The details of the dispute are, as these things always are, long and tedious. The upshot this weekend however, is that Eurointernational is here, together with the car that won last time out in Monza (featured), which is Chassis 020, incorrectly reported by DSC as a return for the ‘loaner’ 001 that was sent as an emergency replacement from Ligier for the seized car at Paul Ricard only.
The legal process still has some miles to cover but Ferrari reports that his case has been made and won in the Italian courts and the outstanding issue remains that the international court process simply takes time.
In the meantime, both of the seized cars are still in storage at Paul Ricard, awaiting the French court to action the Italian court decision.
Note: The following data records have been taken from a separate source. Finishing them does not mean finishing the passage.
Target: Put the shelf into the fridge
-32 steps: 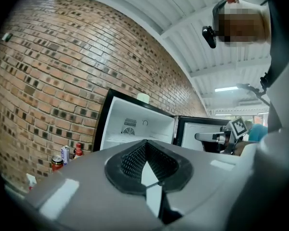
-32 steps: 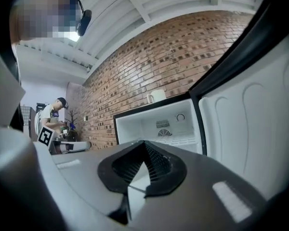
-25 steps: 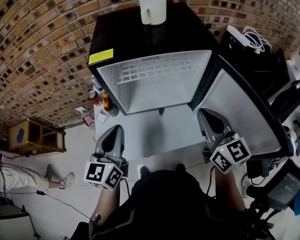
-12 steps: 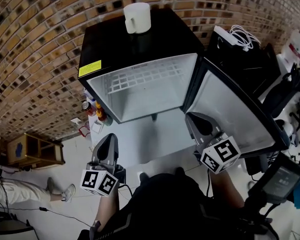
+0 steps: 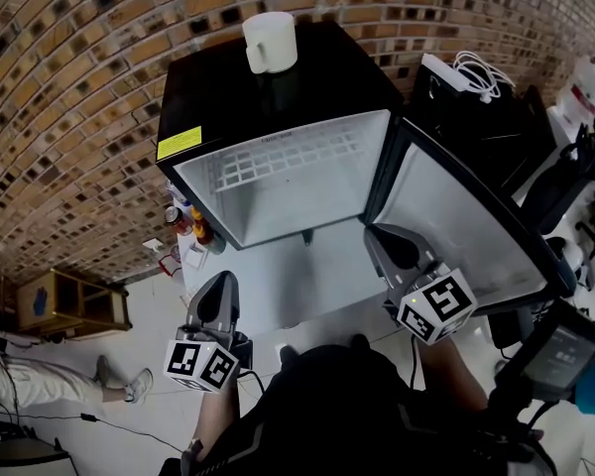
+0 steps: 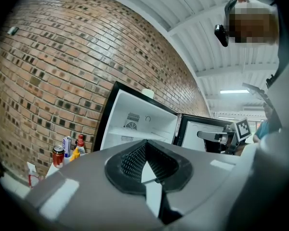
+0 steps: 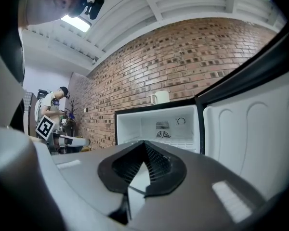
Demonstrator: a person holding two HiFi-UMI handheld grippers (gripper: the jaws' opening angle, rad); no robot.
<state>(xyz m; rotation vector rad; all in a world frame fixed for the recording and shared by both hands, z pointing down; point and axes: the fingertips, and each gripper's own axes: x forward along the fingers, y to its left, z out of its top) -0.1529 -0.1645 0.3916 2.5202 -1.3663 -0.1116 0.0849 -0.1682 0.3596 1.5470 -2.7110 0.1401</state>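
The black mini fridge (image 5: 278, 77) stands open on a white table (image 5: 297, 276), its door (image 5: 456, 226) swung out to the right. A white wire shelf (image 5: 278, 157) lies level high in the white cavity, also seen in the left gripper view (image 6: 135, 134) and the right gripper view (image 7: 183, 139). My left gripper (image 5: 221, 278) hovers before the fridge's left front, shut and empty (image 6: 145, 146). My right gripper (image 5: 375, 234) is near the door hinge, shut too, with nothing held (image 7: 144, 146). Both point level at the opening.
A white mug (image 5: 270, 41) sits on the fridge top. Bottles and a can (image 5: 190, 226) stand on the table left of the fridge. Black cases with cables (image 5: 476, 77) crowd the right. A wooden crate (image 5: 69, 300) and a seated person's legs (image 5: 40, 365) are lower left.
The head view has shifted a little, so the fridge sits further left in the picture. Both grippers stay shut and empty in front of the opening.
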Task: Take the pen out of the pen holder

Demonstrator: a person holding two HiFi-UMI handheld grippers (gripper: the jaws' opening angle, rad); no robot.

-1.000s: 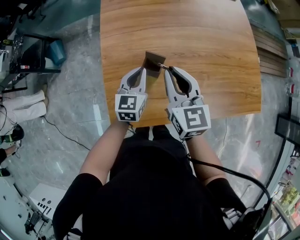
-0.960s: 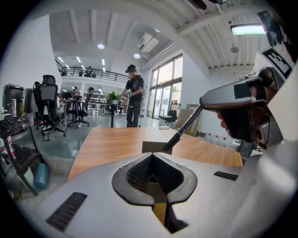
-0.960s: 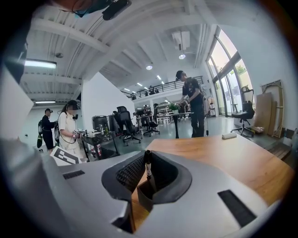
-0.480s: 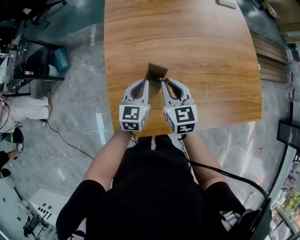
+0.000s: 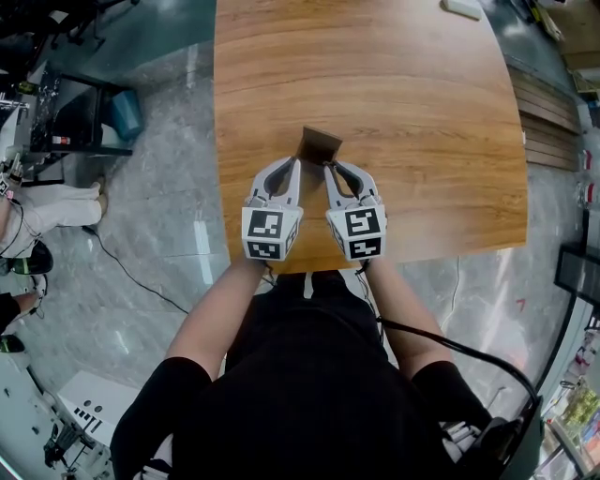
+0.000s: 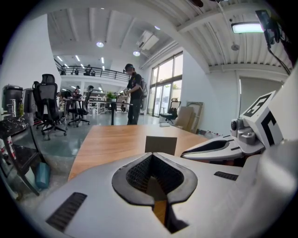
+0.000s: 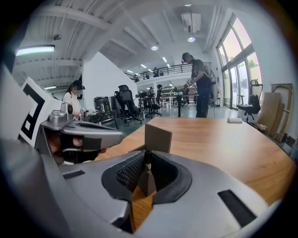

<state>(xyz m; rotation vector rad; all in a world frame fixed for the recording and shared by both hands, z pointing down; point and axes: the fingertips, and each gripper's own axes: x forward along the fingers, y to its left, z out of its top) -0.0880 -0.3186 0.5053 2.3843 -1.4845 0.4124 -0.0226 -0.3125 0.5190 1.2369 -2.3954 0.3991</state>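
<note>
**Left gripper** [image 5: 294, 162]: the jaws are closed tip to tip with nothing between them. Only the table [image 5: 422, 112] shows through the gap behind the tips. The tips lie close to the near left edge of the holder [image 5: 320, 145]; contact cannot be confirmed.

**Right gripper** [image 5: 329, 167]: the jaws are closed on the pen [image 7: 146, 162]. The pen is a thin dark rod with a pale section, clamped at the very tips and standing roughly upright. It sits just on the near side of the holder. Whether its lower end is clear of the holder cannot be told.

**Holder**: a small brown box, upright on the wooden table, toward the near edge. In both gripper views it stands directly beyond the jaw tips.

**Layout**: the grippers lie side by side over the table's near edge, near each other but apart. Their marker cubes face the person and their tips converge on the holder.

A small pale object [image 5: 464, 7] lies at the table's far right — well apart from the holder.
</note>
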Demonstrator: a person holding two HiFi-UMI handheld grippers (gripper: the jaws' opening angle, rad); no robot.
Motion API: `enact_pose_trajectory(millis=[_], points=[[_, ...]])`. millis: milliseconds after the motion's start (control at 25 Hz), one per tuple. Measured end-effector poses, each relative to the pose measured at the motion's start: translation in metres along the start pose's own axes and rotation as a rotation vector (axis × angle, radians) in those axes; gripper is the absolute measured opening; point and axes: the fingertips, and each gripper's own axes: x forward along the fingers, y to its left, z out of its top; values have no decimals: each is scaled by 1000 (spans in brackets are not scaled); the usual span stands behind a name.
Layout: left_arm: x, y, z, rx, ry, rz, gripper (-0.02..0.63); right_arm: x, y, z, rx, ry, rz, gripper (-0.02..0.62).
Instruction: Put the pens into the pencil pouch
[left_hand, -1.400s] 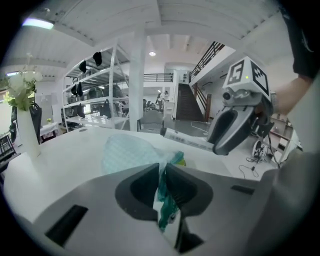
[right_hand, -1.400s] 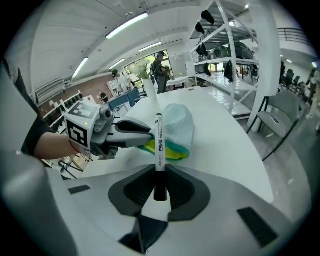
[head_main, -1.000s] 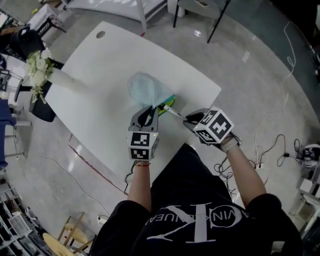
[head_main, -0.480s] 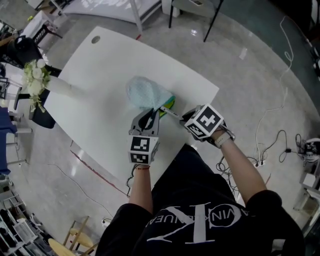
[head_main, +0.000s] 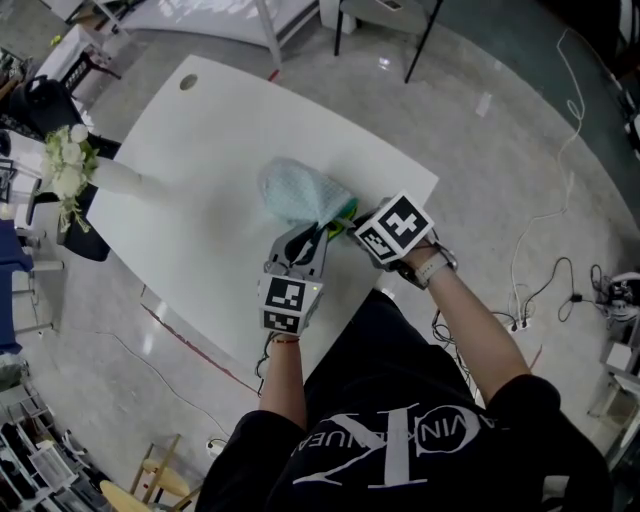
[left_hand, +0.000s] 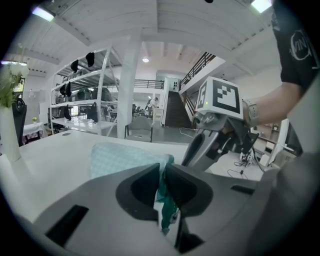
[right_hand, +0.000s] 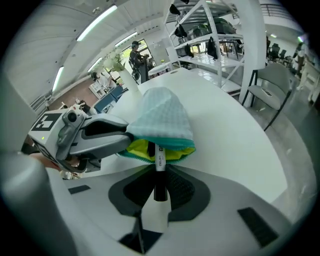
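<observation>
I am in a big open room that looks like a lab or a workshop. My counter (head_main: 220, 130) is wide and white, with a round hole (head_main: 189, 82) in it. The floor (head_main: 500, 150) is grey and shiny, and loose wires (head_main: 545, 285) lie on it. Tall metal shelves (left_hand: 95, 90) hold gear. A thick white post (left_hand: 129, 85) goes up to a high roof with long lights (right_hand: 95, 22). Dark stairs (left_hand: 172, 112) with a rail (left_hand: 200, 62) lead to an upper floor. A grey chair (right_hand: 277, 87) stands near. White flowers (head_main: 62, 165) sit in a vase on the counter.
</observation>
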Motion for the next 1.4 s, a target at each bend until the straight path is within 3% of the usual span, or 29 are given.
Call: enact_pose_trajectory(millis=[360, 800, 960, 1400], points=[[4, 4, 0, -25, -5, -6, 40, -4, -3, 6, -12, -62, -25, 89], [3, 12, 2, -65, -24, 13, 40, -2, 1, -22, -15, -6, -17, 109], [3, 12, 3, -78, -28, 5, 40, -1, 0, -25, -12, -3, -27, 83], [3, 1, 6, -58, -38, -45, 37, -4, -3, 15, -18, -100, -49, 81]])
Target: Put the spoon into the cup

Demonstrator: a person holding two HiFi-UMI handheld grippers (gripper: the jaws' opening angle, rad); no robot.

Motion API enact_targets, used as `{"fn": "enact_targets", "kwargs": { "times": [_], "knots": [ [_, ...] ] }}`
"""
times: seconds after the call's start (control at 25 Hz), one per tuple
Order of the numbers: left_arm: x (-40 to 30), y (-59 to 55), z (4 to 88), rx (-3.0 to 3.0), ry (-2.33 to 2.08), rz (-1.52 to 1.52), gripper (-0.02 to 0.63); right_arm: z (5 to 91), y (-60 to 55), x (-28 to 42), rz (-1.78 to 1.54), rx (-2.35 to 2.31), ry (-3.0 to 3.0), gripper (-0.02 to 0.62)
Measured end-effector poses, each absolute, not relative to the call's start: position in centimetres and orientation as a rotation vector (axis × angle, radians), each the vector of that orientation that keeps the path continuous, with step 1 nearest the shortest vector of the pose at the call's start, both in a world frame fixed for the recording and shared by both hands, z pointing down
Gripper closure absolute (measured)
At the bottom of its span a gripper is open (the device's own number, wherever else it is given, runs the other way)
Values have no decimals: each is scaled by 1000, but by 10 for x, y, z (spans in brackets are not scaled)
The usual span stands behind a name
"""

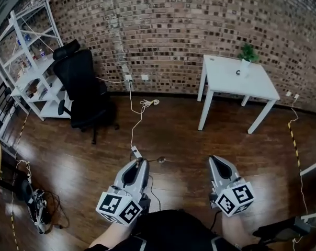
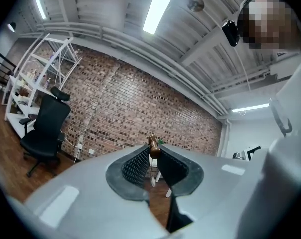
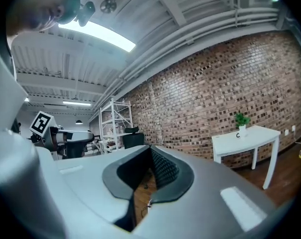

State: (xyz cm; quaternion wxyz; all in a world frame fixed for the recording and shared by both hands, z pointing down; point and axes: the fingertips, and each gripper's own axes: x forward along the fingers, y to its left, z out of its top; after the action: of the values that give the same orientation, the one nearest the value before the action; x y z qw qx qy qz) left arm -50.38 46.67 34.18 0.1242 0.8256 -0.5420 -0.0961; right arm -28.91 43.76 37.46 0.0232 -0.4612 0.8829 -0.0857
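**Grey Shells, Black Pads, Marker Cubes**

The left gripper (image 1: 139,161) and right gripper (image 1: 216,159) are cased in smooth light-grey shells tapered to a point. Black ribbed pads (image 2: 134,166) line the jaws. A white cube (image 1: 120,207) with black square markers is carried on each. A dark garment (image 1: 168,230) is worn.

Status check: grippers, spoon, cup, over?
Left gripper shut on brown spoon; right gripper shut, empty. Cup on white table by potted plant, across the room. White cable on floor ahead.
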Motion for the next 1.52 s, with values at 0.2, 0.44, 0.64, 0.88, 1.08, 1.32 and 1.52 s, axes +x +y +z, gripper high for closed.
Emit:
{"fn": "enact_targets", "kwargs": {
  "times": [0.2,0.44,0.64,0.88,1.08,1.32,1.52],
  "knots": [
    [-463,442,335,2400,-1550,-258,561,364,418,-250,-240,-1427,2747,589],
    [-439,430,343,2410,-1481,-216,562,370,411,-232,-264,-1460,2716,589],
    [-423,408,357,2427,-1402,-185,561,385,397,-217,-304,-1533,2664,589],
    [-412,360,362,2461,-1324,-201,563,385,367,-210,-285,-1606,2634,589],
    [-409,316,367,2477,-1258,-213,563,385,332,-209,-263,-1683,2623,589],
    [-407,256,359,2506,-1173,-224,561,375,283,-214,-250,-1749,2602,589],
    [-402,212,359,2512,-1094,-238,562,373,246,-207,-272,-1847,2562,589]
  ]
}}
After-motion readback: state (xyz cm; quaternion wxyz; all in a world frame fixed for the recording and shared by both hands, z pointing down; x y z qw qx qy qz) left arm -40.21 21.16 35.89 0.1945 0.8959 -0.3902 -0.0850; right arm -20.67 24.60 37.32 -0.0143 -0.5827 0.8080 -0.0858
Mr Mondini then will not be returning to the team.
Part of his ELMS epitaph will therefore be a Stewards decision missed by DSC at the time from Spa last season where he was fined 2000 Euros for unsporting behaviour. He was found to have gained unauthorised access to the RCNS system which is used by team managers to communicate with Race Control, in an attempt to get the pole-sitting LMP3 car (the #17 Ultimate Norma) penalised.